Ruft ein Alkoholkranker noch bei Hotline wenn er ein Alkoholproblem
haben? Oder lieber doch nicht? Ist die AIDS Selbsthilfe Notrufnummer in
den Ausnahmen enthalten?

Und überhaupt: Wie lange werden die Ausnahmen bestand haben?* Immerhin
wird ja im Zusammenhang mit dem German-Wings-Vorfall auch diskutiert die
ärztliche Schweigepflicht aufzuheben: Was muss passieren, damit bisher
ausgenommene Gespräche DOCH ebenfalls überwacht werden?
Kurzum: Ich erwarte eine schleichende Anpassung der Gesellschaft.

Die Kriminellen hingegen weichen auf andere Methoden aus.

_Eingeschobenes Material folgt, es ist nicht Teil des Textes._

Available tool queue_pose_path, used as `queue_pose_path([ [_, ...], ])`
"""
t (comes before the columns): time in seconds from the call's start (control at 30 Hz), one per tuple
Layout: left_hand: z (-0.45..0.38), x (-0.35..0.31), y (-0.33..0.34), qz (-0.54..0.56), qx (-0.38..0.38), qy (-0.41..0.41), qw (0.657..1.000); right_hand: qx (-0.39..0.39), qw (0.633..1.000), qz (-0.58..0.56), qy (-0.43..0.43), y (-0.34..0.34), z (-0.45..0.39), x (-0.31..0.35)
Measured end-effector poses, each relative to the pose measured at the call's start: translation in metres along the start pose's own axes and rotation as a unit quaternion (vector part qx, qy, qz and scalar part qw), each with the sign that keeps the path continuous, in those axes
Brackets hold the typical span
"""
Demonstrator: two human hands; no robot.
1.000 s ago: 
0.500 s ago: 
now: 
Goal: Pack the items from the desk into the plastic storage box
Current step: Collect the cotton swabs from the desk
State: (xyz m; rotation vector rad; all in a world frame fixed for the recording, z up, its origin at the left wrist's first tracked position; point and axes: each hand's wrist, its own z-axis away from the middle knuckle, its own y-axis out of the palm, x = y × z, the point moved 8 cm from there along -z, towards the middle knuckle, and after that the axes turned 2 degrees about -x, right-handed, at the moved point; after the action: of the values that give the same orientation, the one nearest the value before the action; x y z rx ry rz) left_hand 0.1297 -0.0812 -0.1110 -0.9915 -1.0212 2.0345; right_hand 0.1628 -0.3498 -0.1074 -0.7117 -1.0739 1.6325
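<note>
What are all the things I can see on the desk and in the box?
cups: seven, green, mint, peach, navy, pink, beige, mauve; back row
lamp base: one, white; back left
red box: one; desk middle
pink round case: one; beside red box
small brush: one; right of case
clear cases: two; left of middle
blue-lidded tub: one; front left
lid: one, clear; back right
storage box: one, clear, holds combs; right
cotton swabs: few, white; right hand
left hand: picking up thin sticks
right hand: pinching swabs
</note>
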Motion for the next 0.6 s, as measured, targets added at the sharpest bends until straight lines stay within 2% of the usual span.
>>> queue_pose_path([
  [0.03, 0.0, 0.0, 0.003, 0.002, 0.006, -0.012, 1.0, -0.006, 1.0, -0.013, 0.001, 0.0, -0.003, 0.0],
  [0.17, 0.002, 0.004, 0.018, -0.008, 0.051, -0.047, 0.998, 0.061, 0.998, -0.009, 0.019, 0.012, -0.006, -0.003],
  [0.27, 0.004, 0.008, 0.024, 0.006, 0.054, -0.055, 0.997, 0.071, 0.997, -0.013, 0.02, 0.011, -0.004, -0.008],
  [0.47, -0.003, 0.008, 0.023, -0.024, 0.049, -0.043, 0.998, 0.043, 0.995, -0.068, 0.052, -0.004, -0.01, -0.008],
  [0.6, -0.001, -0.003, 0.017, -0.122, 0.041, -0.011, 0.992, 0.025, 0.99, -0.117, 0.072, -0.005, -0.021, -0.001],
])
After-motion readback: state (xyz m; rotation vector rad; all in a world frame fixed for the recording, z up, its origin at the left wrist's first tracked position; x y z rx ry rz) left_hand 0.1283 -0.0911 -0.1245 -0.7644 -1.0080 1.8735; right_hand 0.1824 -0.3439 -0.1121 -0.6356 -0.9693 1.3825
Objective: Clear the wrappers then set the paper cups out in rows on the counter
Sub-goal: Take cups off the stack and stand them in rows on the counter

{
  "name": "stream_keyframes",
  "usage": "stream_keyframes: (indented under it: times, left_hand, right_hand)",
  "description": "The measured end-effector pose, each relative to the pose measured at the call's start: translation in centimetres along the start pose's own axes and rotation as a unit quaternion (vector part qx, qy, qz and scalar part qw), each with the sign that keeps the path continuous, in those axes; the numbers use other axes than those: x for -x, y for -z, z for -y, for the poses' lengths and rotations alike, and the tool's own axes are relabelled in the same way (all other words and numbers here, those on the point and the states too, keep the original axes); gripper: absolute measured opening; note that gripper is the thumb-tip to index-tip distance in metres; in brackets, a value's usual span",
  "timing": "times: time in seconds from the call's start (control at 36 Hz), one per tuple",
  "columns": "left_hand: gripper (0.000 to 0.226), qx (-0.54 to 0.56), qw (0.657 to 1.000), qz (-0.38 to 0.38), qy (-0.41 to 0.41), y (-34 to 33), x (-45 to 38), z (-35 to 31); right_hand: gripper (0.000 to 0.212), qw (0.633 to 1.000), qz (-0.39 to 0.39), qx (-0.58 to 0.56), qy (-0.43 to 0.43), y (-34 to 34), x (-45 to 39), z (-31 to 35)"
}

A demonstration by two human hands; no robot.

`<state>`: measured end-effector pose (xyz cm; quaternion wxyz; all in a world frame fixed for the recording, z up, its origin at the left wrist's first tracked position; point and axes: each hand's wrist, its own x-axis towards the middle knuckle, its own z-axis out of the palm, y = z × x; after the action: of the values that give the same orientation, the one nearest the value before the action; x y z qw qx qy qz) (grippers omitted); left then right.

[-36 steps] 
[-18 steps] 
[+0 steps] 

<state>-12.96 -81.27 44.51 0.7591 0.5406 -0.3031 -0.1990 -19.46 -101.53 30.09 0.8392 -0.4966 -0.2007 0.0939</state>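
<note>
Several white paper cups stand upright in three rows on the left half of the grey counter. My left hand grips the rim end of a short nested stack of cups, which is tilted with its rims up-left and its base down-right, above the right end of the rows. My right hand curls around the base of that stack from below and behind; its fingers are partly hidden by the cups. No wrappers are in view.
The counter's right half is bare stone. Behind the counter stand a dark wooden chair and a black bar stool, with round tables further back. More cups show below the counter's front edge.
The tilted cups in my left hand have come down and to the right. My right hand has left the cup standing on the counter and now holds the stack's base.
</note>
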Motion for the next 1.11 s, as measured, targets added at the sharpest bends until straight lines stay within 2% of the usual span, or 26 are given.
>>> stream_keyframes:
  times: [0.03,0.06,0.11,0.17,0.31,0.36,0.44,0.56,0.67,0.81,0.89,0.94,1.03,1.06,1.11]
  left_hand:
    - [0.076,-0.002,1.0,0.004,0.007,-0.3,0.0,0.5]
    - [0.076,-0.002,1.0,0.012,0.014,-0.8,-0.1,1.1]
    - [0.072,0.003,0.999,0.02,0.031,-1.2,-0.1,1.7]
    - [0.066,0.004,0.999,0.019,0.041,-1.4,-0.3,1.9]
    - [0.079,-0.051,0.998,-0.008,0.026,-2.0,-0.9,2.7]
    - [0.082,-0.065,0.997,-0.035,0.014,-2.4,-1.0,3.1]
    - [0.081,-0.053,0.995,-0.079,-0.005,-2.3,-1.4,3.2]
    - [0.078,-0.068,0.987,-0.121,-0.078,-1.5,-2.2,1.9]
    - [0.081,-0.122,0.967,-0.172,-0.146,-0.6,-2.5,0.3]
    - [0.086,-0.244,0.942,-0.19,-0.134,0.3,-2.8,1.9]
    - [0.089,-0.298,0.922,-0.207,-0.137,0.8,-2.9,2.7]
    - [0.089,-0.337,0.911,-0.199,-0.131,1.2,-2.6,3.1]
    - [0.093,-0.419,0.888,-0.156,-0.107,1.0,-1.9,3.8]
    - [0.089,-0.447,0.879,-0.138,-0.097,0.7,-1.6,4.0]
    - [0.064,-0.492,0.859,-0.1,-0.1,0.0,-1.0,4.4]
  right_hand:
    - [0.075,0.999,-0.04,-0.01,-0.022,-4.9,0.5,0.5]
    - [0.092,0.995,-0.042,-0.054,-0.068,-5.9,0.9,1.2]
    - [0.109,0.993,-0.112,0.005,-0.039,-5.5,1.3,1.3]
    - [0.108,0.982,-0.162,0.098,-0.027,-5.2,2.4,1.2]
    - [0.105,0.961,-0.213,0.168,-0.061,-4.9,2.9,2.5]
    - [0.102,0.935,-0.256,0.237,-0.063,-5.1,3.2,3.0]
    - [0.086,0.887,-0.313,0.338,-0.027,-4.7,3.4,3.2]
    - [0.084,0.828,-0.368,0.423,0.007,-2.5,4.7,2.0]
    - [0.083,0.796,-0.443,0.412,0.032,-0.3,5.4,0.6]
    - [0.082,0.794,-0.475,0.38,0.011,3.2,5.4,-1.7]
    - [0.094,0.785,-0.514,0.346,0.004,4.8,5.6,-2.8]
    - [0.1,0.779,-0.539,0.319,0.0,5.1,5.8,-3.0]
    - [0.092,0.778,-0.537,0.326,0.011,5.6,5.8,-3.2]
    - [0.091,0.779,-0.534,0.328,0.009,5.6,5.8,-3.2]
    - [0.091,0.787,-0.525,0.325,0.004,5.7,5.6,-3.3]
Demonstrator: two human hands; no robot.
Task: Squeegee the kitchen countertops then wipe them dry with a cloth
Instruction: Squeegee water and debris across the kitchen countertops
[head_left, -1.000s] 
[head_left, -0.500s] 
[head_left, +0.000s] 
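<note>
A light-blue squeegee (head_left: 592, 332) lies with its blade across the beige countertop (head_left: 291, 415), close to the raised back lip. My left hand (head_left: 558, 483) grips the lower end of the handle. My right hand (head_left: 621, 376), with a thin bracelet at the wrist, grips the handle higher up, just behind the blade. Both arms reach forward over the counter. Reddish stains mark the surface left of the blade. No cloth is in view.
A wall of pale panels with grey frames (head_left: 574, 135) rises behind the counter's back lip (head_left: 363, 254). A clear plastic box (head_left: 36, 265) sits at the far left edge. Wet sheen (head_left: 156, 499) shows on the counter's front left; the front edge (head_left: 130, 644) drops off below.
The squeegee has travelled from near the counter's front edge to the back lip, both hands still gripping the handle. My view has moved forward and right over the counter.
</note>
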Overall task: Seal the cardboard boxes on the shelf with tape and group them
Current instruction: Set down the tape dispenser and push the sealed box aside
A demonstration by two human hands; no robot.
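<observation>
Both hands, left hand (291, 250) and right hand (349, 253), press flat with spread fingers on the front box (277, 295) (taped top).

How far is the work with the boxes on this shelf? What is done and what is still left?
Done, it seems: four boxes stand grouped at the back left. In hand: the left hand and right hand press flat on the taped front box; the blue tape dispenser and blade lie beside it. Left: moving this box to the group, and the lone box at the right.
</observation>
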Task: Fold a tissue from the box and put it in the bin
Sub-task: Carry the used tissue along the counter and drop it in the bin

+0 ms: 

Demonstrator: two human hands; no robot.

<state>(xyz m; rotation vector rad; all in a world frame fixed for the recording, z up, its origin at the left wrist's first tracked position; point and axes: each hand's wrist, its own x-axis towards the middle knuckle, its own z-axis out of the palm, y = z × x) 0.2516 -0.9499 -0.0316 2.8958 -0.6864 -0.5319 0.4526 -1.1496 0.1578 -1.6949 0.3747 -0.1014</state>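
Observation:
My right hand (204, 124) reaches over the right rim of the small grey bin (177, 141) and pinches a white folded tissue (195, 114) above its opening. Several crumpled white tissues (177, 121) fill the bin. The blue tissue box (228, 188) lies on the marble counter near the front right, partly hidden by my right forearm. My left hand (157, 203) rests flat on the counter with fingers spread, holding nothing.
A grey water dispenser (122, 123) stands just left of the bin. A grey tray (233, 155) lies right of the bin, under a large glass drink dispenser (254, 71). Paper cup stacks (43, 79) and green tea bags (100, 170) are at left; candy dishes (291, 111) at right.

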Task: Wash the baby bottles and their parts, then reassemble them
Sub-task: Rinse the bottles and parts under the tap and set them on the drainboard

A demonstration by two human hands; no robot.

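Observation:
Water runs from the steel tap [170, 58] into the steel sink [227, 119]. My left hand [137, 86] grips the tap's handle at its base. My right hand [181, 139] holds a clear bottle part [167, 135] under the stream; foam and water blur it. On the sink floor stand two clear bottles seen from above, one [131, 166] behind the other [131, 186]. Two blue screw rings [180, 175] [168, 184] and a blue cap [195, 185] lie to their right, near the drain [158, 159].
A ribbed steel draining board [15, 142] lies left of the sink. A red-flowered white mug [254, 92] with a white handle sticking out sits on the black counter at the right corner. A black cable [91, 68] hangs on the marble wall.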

3. Selbst wenn staatliche Stellen tatsächlich zurückhaltend mit den
Daten umgehen, so sind die Daten doch ein Schatz für Elemente die ihrer
durch Hacking oder ähnliches habhaft werden könnten. Es gibt sicher
einen Markt für Bewegungsprofile, sei es auch nur um zu wissen, wann ein
Hausbesitzer typischerweise nicht zuhause ist oder auf welcher Webseite
er regelmäßig einkauft, um Phishingmails masszuschneidern ("Sehr geehrter
Kunde, bei der Überprüfung Ihres Amazonkontos nach Ihrem Besuch der
Bestellseite am letzten Freitag hat es Unregelmässigkeiten gegeben,
bitte verifizieren Sie...").
Es ist eine Illusion anzunehmen, diese Daten könnten auf ewig sicher
sein.
Das liegt schon an:

4. Selbstverständlich hat die Vorratsdatenspeicherung auch
wirtschaftliche Implikationen. Sie kosten schlicht Geld und zwar nicht
wenig. Die Datenmengen sind gross und die meisten Anbieter speichern
diese Daten nicht (schon weil es aktuell gar nicht erlaubt ist).
Entsprechende Systeme müssen also gebaut werden. Hier wird man sicher
sparen wo man kann, denn Preiserhöhungen würden die Marktchancen
verringern. Sparen heisst auch: Wenig Sicherheit, geringes Monitoring
der Systeme. Es ist nur eine Frage der Zeit bis diese Daten in falsche
Hände geraten.

mit freundlichen Grüssen,

Sö Jrillmasda



* (Diesen Text schrieb ich gestern. Ich fragte also GESTERN wie lange ein versprochene Zugangsbeschränkung zu Daten Bestand hat. HEUTE wissen wir es, denn heute wurde in der grossen Koalition diskutiert, dass man die Mautdaten auch Dritten zugänglich machen möchte.
CDU Mann Thomas Jarzombek hat dem Handelsblatt dazu erklärt: "Es wird sicher Startups geben, die daraus Dienste entwickeln wollen“

Die wird es allerdings geben.

Bei den Daten der Vorratsdatenspeicherung auch.